ElBaradei's trip will mark only an initial step in the long and complex
process that the international community hopes will result in stripping
the North of its nuclear weapons capabilities and ensuring it remains
without such arms.

In a process that one UN official said "could take years," IAEA
inspectors would be tasked with re-establishing the monitoring of the
plutonium-producing Yongbyon nuclear facility, and then being on site
while it is closed and dismantled.

"At the same time, there has to be some kind of declaration of what North
Korea has and some way of following that up," the official said on
condition of anonymity because the information was confidential.

Little is know about the North's nuclear program, leaving the outside
world to rely mostly on North Korean claims since IAEA inspectors left in
December 2002.

Conservatives in Washington have berated the Bush administration for
caving in on its previous tough stance against the North. The US agreed
to resolve financial restrictions it placed on a Macao bank, accused of
complicity in counterfeiting and money laundering by North Korea, to pave
the way for the disarmament-for-aid deal.

On Friday during a visit to Australia, US Vice President Dick Cheney
expressed caution about the agreement, but called it a "first hopeful
step."

"We go into this deal with our eyes open," Cheney said. "In light of
North Korea's missile test last July, its nuclear test in October and its
record of proliferation and human rights abuses, the regime in Pyongyang
has much to prove."

The Feb. 13 agreement signed by the two Koreas, the United States, Japan,
China and Russia specifies only that IAEA inspectors should be tasked
with supervising the closing of the Yongbyon reactor.

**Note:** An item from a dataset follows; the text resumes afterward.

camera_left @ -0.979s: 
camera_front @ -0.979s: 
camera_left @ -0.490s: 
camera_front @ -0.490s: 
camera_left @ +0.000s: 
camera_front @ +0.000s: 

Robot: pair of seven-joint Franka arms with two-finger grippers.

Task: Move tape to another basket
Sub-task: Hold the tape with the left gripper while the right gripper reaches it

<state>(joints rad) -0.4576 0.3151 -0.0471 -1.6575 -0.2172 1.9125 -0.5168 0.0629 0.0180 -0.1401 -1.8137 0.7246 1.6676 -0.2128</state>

But former UN
nuclear inspector David Albright, who last month visited North Korea,
said officials there told him they wanted the agency's role expanded to
"verify nuclear disarmament."

"They see the IAEA as the natural organization to verify whatever is
done," said Albright, whose Washington-based Institute for Science and
International Security tracks the North Korean and Iranian nuclear
programs.

ElBaradei said he and North Korean authorities would meet on how to
"implement the freeze of (nuclear) facilities" and the "eventual
dismantlement of these facilities."

"I hope eventually they'll come back to be members of the IAEA," he said
of the North, which left at the same time it quit the Nonproliferation
Treaty.

Ban, who was visiting UN agencies in Vienna, said he hoped the ElBaradei
invitation would translate into concrete steps in denuclearizing the
Korean peninsula.

"I hope that he and his delegation will be able to discuss with North
Korean authorities ... methods on first freezing nuclear facilities and
including the eventual dismantlement of all nuclear weapons and
facilities," Ban said.

Expressing his disappointment about Iran's nuclear defiance, Tehran
continues to enrich uranium in violation of the UN Security Council, Ban
said: "I hope sincerely that Iranian authorities should learn from the
North Korean issue."

The Feb. 13 deal requires North Korea to first shut down and seal its
main nuclear reactor within 60 days of the agreement, accept
international monitors and begin discussions with the US on its other
nuclear facilities. In return, the nations would ship the North an
initial load of fuel oil.

If North Korea declares all its nuclear programs and begins to disable
its nuclear facilities, it would get a much larger shipment of fuel oil
and aid. The US also would begin the process of removing North Korea from
its designation as a terror-sponsoring state and ending trade sanctions.